Säurehaltiges Papier stellt Gedächtniseinrichtungen jeder Größe vor dieselbe Herausforderung: den Verlust wertvollen Kulturguts durch Papierzerfall zu verhindern. Dies gilt auch für die im Bistumsarchiv Magdeburg verwahrten Amtsblätter und die Acta Specialia sowie den Schriftverkehr der Kirchengemeinden des Bistums mit der Magdeburger Bischöflichen Verwaltung.
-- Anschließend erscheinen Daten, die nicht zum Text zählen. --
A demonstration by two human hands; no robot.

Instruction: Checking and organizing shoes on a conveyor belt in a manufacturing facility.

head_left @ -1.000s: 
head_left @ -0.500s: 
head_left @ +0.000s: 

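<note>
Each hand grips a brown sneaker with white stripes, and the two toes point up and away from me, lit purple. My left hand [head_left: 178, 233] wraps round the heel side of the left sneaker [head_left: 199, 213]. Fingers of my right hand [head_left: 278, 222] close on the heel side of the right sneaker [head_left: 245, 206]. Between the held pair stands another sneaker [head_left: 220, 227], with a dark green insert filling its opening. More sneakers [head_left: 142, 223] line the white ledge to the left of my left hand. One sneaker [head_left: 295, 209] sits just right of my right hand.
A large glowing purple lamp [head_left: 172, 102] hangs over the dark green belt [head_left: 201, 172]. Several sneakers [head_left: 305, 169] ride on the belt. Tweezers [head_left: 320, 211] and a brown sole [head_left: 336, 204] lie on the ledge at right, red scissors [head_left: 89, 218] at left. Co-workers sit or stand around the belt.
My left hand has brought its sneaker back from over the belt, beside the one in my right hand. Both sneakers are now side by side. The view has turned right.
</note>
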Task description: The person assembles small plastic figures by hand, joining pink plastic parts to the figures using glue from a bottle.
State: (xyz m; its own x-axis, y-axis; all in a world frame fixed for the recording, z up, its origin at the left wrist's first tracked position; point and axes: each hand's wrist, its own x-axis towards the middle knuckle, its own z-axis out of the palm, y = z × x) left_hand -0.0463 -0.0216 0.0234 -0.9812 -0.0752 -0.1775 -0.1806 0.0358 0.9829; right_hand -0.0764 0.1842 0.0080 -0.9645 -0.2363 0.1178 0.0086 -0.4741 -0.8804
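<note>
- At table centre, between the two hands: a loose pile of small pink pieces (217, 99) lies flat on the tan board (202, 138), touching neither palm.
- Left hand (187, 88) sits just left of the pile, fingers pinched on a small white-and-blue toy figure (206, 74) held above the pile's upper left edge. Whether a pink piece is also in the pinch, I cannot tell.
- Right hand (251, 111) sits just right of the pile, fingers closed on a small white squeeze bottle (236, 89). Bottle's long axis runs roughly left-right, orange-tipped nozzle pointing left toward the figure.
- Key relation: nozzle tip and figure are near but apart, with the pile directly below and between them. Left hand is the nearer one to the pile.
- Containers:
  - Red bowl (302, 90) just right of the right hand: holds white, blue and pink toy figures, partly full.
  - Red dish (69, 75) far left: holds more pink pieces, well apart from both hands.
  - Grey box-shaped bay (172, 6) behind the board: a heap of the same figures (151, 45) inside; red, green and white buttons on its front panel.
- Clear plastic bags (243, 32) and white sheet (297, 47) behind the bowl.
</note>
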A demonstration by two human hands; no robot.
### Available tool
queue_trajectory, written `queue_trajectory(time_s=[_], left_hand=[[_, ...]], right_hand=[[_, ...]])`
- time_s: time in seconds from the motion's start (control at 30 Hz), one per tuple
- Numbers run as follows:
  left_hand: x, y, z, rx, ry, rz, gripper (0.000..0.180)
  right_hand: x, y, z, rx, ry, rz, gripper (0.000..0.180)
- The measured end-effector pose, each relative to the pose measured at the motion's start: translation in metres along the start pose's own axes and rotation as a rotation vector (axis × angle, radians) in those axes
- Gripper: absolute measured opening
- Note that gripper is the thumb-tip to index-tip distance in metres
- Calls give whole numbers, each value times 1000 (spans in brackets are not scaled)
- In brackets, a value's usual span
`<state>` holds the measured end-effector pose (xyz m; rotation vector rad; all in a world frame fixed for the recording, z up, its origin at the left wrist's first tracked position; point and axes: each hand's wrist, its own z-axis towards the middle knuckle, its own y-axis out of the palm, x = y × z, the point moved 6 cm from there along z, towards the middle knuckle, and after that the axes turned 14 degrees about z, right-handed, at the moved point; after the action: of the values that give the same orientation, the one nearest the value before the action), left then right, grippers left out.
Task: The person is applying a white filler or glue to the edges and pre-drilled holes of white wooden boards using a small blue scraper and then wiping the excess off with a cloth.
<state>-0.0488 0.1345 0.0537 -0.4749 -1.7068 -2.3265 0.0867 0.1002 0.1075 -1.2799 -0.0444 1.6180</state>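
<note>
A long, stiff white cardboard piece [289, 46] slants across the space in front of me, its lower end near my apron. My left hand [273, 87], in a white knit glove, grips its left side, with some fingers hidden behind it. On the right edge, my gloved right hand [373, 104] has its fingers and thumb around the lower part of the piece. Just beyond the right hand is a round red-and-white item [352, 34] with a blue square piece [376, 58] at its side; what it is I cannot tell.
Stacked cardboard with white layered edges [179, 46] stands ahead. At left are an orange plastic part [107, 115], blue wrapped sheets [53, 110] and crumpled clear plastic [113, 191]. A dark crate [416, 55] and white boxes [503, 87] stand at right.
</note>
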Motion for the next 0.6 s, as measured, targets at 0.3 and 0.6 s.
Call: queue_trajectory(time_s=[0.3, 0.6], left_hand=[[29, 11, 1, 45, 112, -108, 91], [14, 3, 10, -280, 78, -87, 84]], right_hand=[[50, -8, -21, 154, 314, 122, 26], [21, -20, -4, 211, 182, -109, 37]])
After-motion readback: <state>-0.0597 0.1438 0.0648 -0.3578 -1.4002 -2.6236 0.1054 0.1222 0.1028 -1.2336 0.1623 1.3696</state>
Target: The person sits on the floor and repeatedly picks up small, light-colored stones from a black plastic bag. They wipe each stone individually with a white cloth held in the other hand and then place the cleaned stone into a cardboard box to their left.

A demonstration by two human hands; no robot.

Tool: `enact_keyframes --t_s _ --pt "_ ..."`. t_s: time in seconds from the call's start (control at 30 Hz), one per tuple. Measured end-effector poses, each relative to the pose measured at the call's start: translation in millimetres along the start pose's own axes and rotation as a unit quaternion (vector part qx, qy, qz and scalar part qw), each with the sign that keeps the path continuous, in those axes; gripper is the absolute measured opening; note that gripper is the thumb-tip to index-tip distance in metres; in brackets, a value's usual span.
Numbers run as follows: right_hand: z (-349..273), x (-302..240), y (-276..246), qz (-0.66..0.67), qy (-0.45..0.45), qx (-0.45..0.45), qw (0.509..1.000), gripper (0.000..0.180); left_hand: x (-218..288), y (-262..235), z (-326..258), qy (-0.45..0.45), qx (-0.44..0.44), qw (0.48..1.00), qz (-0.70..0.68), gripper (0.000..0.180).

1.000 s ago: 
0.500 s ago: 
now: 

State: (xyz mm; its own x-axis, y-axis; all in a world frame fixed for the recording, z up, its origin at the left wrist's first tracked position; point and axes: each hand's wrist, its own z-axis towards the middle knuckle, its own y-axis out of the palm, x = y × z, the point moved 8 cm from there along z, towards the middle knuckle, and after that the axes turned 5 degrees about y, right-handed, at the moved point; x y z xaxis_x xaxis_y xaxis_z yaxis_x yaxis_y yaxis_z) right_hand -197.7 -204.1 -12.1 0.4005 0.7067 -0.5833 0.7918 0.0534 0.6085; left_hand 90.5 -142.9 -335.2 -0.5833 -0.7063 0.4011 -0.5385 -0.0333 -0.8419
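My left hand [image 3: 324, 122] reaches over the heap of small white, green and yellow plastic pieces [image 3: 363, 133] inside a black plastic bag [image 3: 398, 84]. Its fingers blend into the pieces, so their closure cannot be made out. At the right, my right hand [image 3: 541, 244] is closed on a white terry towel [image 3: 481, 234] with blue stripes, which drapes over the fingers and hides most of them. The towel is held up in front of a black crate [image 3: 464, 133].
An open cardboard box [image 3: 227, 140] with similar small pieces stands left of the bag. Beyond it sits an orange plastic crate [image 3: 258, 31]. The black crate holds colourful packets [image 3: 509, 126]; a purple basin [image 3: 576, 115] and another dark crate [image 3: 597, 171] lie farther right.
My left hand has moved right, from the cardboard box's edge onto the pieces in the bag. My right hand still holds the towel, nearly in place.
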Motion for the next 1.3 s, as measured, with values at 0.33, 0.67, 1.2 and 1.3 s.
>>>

Die Objekte reichen teilweise bis ins erste Viertel des 19. Jahrhunderts zurück und bezeugen als geschlossene Bestände die Geschichte und Entwicklung der katholischen Kirche in Mitteldeutschland in einem protestantischen und seit 1945 zunehmend atheistischen Umfeld. Da das heutige Bistum Magdeburg zwischen 1821 und 1994 zum Erzbistum Paderborn gehörte, belegen die Dokumente die Kommunikation der Kirchengemeinden mit den kirchlichen Verwaltungen sowohl in Paderborn als auch in Magdeburg – eine Kommunikation, die während der Teilung Deutschlands zur Zeit der DDR massiv erschwert wurde. Heute sind die Archivalien an einem Ort vereint und nach ihrer erfolgreichen Entsäuerung für die Zukunft gewappnet.